O ex-presidente Luiz Inácio Lula da Silva (PT) voltou a falar da Petrobras e, nesta manhã, durante entrevista à Rede RDR de rádio do Paraná, prometeu que, se eleito, vai acabar com a paridade internacional de preços da estatal.
“Nós não vamos manter o preço da gasolina dolarizado. É importante que o acionista receba seus dividendos quando a Petrobras der lucro, mas eu não posso enriquecer o acionista e empobrecer a dona de casa que vai comprar um quilo de feijão e paga mais caro por causa da gasolina”, disse o petista.
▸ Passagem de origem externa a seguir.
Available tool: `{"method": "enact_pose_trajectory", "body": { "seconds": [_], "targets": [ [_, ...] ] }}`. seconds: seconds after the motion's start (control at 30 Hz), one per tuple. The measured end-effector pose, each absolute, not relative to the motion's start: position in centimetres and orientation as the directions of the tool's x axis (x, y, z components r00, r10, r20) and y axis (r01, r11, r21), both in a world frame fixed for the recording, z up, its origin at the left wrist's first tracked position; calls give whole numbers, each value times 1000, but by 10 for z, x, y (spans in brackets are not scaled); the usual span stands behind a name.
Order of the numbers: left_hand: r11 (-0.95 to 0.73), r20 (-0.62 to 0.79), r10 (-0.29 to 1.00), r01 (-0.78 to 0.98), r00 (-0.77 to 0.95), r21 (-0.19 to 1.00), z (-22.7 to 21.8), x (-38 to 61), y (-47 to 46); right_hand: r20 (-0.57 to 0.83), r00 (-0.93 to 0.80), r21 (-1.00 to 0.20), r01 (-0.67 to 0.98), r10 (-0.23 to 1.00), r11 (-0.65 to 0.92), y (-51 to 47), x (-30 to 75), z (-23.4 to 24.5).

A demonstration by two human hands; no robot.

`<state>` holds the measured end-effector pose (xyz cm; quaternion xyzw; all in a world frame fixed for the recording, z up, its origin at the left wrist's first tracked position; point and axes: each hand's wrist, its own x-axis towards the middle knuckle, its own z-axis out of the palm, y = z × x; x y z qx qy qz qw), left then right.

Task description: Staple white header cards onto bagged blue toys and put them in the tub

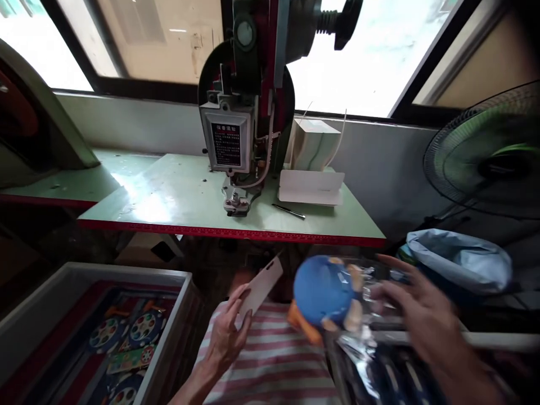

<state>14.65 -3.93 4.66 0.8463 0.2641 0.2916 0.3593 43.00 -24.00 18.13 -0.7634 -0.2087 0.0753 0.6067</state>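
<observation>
My left hand (228,332) pinches a white card strip (262,288) between thumb and fingers, over my striped lap (274,360). My right hand (422,315) reaches in from the right, blurred, its fingers spread against a clear plastic bag (363,315) that holds a blue and orange toy (324,292). Whether it grips the bag is unclear. Ahead stands a press machine (244,112) on a pale green table (169,197).
A grey bin (50,304) of packaged colourful toys sits at my lower left. A stack of white cards (312,188) and a dark pen-like tool (289,211) lie on the table. A green fan (493,152) and a blue bag (459,259) stand at the right.
</observation>
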Motion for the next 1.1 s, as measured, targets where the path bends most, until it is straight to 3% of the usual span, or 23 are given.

O ex-presidente também retomou as críticas ao presidente Jair Bolsonaro (PL), afirmando que o chefe do Executivo perdeu o poder de governar e está “de quatro para o Congresso”.
“Um presidente tem que saber conversar, articular e lidar com os partidos políticos. Um presidente não se rende como Bolsonaro se rendeu. Ele entregou para a Câmara cuidar do Brasil, enquanto ele fica sentado na biblioteca do Palácio do Alvorada contando mentira”, declarou.
Segundo o petista, o país está “quebrado” por causa da atual gestão. “Não há capitalismo em um país em que não há capital”, destacou o ex-presidente. “Nós esperávamos um Brasil desenvolvido em 2022, com 200 anos da Independência. E chegamos aqui com uma crise sanitária e um presidente irresponsável”.